● Instructions to follow:
Every line of the data below that holds the string "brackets" needs to be reported.

● Given information:

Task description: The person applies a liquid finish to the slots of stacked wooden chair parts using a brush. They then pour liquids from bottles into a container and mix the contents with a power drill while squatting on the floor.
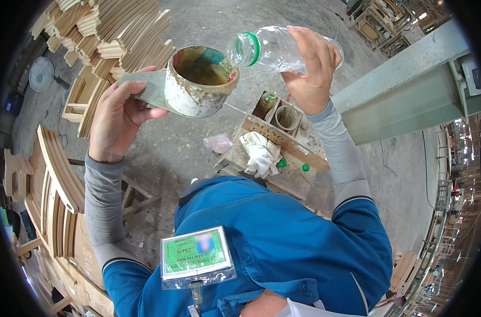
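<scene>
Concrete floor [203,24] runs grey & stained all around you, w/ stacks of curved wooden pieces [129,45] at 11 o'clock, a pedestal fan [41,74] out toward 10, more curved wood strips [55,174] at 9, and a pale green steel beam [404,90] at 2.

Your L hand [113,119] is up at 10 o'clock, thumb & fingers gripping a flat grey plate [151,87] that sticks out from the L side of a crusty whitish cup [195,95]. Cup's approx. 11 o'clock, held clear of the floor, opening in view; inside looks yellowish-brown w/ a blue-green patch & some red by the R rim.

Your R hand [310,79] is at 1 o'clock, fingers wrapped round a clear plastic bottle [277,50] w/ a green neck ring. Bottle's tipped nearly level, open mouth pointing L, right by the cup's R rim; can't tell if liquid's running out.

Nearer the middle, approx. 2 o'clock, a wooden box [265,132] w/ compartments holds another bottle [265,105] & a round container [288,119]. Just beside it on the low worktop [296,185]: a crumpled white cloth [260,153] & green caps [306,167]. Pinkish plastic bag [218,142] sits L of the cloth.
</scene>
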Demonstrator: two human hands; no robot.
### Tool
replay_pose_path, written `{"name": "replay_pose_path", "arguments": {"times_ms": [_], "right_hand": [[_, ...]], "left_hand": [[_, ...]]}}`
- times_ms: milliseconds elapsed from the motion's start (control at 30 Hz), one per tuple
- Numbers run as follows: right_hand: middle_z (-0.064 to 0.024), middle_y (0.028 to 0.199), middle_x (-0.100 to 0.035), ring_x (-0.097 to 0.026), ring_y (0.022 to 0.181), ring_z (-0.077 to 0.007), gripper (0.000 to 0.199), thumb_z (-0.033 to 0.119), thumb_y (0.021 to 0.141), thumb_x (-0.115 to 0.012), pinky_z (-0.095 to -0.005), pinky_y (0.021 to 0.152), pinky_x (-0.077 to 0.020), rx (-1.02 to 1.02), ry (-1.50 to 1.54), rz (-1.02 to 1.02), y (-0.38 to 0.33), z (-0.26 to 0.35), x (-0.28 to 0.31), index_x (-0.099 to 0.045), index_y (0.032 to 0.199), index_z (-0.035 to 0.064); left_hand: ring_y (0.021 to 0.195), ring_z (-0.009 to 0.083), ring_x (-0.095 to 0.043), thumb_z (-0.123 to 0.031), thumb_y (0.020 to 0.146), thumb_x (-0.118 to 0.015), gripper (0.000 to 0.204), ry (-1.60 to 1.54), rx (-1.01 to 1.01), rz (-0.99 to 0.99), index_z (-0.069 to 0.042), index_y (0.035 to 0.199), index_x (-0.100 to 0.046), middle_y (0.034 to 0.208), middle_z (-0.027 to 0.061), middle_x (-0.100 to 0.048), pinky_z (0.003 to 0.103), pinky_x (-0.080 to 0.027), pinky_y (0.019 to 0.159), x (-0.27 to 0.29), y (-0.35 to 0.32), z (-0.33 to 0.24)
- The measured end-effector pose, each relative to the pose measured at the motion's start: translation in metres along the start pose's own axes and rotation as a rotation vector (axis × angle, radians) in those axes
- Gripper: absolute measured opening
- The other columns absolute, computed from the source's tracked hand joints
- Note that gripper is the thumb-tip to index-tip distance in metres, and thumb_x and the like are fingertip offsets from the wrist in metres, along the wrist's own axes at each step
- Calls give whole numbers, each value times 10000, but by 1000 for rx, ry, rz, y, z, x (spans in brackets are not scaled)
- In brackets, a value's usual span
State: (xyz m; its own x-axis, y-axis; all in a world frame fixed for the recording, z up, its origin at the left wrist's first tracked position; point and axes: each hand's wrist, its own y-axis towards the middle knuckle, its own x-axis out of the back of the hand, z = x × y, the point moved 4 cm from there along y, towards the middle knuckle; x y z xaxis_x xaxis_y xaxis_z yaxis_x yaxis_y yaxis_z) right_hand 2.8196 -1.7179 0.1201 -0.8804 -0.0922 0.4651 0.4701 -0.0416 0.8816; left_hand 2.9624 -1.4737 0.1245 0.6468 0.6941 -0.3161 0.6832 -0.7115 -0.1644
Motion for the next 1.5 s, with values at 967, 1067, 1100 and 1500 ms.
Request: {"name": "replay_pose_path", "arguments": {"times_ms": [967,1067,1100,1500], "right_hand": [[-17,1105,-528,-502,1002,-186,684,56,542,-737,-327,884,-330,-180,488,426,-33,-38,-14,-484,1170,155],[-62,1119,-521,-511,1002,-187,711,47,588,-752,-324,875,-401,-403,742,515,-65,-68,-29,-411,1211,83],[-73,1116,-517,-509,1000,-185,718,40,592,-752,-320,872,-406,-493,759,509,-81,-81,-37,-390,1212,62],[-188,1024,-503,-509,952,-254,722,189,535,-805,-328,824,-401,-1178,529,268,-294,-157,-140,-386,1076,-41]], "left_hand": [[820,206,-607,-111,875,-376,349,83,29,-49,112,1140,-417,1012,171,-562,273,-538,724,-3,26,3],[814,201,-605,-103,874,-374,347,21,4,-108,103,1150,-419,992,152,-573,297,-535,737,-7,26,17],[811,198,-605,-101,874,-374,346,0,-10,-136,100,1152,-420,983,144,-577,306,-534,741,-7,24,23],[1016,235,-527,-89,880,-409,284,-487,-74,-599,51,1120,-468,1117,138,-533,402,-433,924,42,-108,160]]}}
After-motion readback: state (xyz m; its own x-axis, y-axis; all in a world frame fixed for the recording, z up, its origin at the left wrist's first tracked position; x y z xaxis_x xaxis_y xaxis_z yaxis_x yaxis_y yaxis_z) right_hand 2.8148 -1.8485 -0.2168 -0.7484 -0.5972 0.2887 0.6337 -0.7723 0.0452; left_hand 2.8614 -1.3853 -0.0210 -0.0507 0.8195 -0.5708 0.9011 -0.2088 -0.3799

● Written response:
- Calls give whole numbers, each value times 10000, but by 1000 for rx, ry, rz, y, z, x (spans in brackets are not scaled)
- In brackets, a value's usual span

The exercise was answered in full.